I like a coworker, what do I do? – The best tips

Due to the current pace of life, we tend to spend a lot of time at our workplace. For this reason, deeper feelings tend to arise for our colleagues, since they become people we see very often and, in many situations, they serve as support to us.

As they say, “touch makes love” and it is normal for you to have doubts about what to do to win over a co-worker or how to know if this person likes you. Therefore, in this Online Psychology article, we offer you a series of tips to put into practice if you wonder what to do if I like a coworker.

How to tell your coworker that you like him

Taking the step of telling a coworker that you like him is a complicated decision, since you run the risk of not being reciprocated and subsequently feeling uncomfortable in his presence. Therefore, you may be wondering “How do I know if a coworker likes me?”

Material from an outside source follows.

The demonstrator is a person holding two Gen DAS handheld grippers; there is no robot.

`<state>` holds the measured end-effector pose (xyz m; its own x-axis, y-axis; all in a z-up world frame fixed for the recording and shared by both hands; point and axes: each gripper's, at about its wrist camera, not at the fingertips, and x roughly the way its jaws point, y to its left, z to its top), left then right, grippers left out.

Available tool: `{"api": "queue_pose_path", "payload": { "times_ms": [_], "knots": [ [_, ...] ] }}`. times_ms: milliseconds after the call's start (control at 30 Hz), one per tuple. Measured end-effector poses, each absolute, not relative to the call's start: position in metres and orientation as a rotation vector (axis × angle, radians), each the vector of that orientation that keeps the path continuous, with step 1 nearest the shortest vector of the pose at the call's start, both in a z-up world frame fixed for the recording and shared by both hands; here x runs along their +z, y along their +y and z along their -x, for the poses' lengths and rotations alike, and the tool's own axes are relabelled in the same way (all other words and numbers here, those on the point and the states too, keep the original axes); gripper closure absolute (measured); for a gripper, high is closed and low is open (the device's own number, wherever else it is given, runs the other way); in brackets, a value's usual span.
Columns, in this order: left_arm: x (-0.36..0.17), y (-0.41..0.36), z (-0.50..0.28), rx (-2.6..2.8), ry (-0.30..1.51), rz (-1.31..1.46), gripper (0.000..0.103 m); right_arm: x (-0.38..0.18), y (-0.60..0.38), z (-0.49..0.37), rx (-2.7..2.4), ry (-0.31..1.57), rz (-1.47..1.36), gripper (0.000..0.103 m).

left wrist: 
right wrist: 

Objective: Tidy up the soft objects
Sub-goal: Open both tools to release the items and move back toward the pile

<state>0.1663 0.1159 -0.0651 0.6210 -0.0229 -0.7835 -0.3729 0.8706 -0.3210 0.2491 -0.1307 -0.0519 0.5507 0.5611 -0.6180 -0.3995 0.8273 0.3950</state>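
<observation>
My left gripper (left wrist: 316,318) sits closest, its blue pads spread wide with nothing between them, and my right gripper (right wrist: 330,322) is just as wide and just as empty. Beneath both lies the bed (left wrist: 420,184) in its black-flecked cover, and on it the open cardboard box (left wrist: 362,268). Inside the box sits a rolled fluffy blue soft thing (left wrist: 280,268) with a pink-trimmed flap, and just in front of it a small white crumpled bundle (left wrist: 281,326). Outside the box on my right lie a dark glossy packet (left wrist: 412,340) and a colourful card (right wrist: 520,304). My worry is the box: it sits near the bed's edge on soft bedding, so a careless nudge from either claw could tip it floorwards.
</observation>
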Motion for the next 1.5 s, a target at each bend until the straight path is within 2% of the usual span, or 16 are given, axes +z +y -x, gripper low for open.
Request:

The safest way to carry out this task consists of the following steps:

  1. Show attention to the person you like in order to identify possible signs that that person is also interested in you.
  2. Weigh pros and cons to declare ourselves to our co-worker.
  3. Consider the personal situation and/or family member of the coworker we like, since there are cases in which attraction arises between married coworkers.
  4. Take into account company policy about relationships between co-workers.
  5. ask him out outside the workplace to create a more intimate environment that facilitates the declaration, when you have made the decision to tell him that you like him. For example, offer to go for coffee.
  6. Accept the decision from your co-worker. If you were not reciprocated, have a conversation to maintain cordiality and confidentiality in the workplace.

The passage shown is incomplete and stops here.